Musical pioneer receives Artistic Achievement Award
9 July 2015
Pati Umaga was awarded the Arts Access Artistic Achievement Award 2015. His outstanding achievements and contribution to empowering other people with disability to be involved with music and the arts were acknowledged at the Arts Access Awards, held at Parliament on 1 July.
The award was presented by Auckland Central MP, Jacinda Ardern and after Pati asked the guests to cheer for a video he took from stage on his mobile phone, he asked Jacinda to pose with him for a photo.
The almost 250 guests were also treated to an exclusive viewing of his new music video “SIVA” which he composed about dance and disability. The video, which Pati directed, will be released later this year.
Pati is a musical pioneer for Samoan music, both contemporary and traditional in New Zealand.
When Pati was young, he and his brothers were excelling at rugby and heading towards playing at a representative level. But their father didn't approve of the sport and told them to start a band.

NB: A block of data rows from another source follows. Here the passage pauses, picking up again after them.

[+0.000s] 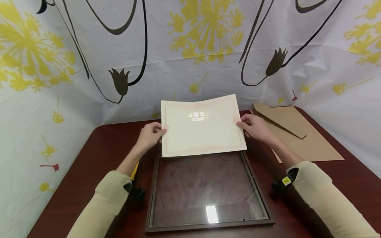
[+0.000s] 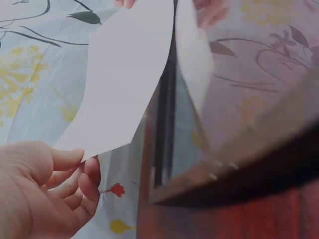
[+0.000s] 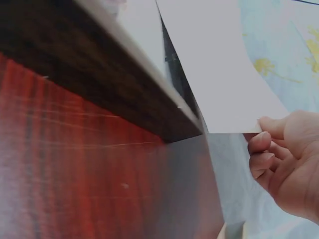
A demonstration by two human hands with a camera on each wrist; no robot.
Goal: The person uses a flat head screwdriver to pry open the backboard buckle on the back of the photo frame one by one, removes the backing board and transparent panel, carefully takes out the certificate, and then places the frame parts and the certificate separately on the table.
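Note:
A cream certificate (image 1: 202, 132) with a pale pink border and shiny lettering is held up between both hands, slightly bowed. My left hand (image 1: 150, 136) pinches its left edge between thumb and fingers. At the opposite edge, my right hand (image 1: 257, 127) pinches the paper the same way. Below it, a dark-rimmed picture frame (image 1: 209, 227) lies flat on the table, its glassy surface reflecting a light. The certificate's lower edge is just over the frame's far side; whether they touch I cannot tell. Both wrist views show the certificate (image 2: 124, 69) bending from the pinching thumbs.
Brown kraft envelopes or sheets (image 1: 315, 145) lie at the table's right rear, one with a raised flap. A yellow stick-like object (image 1: 135, 170) is partly hidden by the left forearm. The dark red table (image 1: 89, 185) meets a patterned cloth (image 1: 208, 79) behind.

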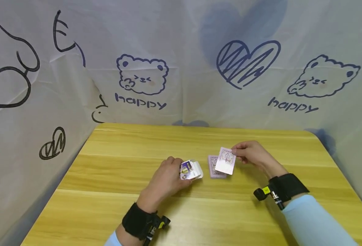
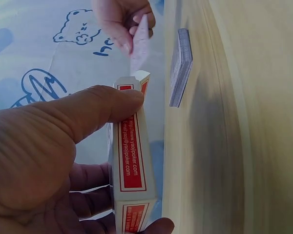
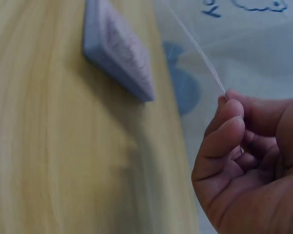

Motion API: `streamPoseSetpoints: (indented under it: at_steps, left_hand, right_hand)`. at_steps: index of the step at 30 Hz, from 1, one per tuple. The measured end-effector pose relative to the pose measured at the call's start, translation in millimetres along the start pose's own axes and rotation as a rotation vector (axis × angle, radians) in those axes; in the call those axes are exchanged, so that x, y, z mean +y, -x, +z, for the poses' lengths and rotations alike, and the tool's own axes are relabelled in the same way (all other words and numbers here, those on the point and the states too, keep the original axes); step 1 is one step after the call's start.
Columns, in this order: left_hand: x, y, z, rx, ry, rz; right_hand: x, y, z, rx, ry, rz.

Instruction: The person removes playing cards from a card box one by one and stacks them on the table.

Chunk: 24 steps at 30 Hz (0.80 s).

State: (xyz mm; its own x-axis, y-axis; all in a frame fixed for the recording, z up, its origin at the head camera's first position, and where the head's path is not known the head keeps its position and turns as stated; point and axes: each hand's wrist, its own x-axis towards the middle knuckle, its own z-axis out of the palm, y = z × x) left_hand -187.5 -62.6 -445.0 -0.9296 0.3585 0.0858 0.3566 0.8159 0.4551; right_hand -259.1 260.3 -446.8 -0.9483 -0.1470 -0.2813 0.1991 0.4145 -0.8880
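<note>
My left hand (image 1: 167,177) grips a small card box (image 1: 191,170), thumb along one side and fingers round the other. The box's end flap (image 2: 142,80) stands open and points toward the cards; red panels with printed web text show on its side in the left wrist view. Between thumb and fingertips, my right hand (image 1: 252,154) pinches a playing card (image 1: 225,161) by its edge, its pink patterned back up. Below that card, a neat deck of cards (image 1: 213,167) lies on the table, partly covered by it in the head view. The right wrist view shows the held card edge-on, apart from the deck (image 3: 119,53).
A yellow wood-grain table (image 1: 122,150) carries the deck. White cloth (image 1: 193,99) with drawn bears, hearts and the word "happy" hangs behind and at both sides. Each wrist wears a black strap (image 1: 288,187) with a small camera.
</note>
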Motion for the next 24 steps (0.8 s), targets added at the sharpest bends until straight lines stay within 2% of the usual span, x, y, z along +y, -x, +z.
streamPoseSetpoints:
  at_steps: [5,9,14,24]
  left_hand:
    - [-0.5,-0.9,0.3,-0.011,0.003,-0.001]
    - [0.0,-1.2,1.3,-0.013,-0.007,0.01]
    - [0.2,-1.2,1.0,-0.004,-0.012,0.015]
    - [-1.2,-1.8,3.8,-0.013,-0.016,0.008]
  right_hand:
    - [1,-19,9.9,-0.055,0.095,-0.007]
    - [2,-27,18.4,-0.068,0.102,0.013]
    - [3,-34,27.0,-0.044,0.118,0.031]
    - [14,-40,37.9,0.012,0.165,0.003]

"In Pacific culture you don't argue with your parents so we started a band. Now, I can see we were steered in the right direction," Pati says.
He had a successful career as the bass player for the Holidaymakers, which had a number one hit, Sweet Lovers, in 1988. In 2005, as a result of a fall, he became a permanent wheelchair user which led him to form the Wellington Pasifika Disability Network.
Pati Umaga's numerous achievements
Amongst the numerous achievements Pati Umaga accomplished while serving the Pacifica and disabled communities are President Elect for Disabled Persons Assembly (DPA) NZ, a member of the Health and Disability Commissioner’s Consumer Advisory Group, member of several advisory groups, a Whanau Ora Champion, as well as a winner of the Queen’s Service Medal.
Along with his policy work for ACC and the Ministry of Social Development, Pati has been involved in developing policy for the United Nation's Convention on the Rights of Persons with Disabilities. New Zealand is one of 160 countries that are signatories to the UN Convention.
"It’s a binding contract and New Zealand reports every year to the United Nations on its progress towards implementing the UN’s policies," Pati says.
“It’s very humbling for me to receive this award. I hope it inspires more of our disabled musicians to strive towards their musical dreams and goals, whatever they may be,” Pati says.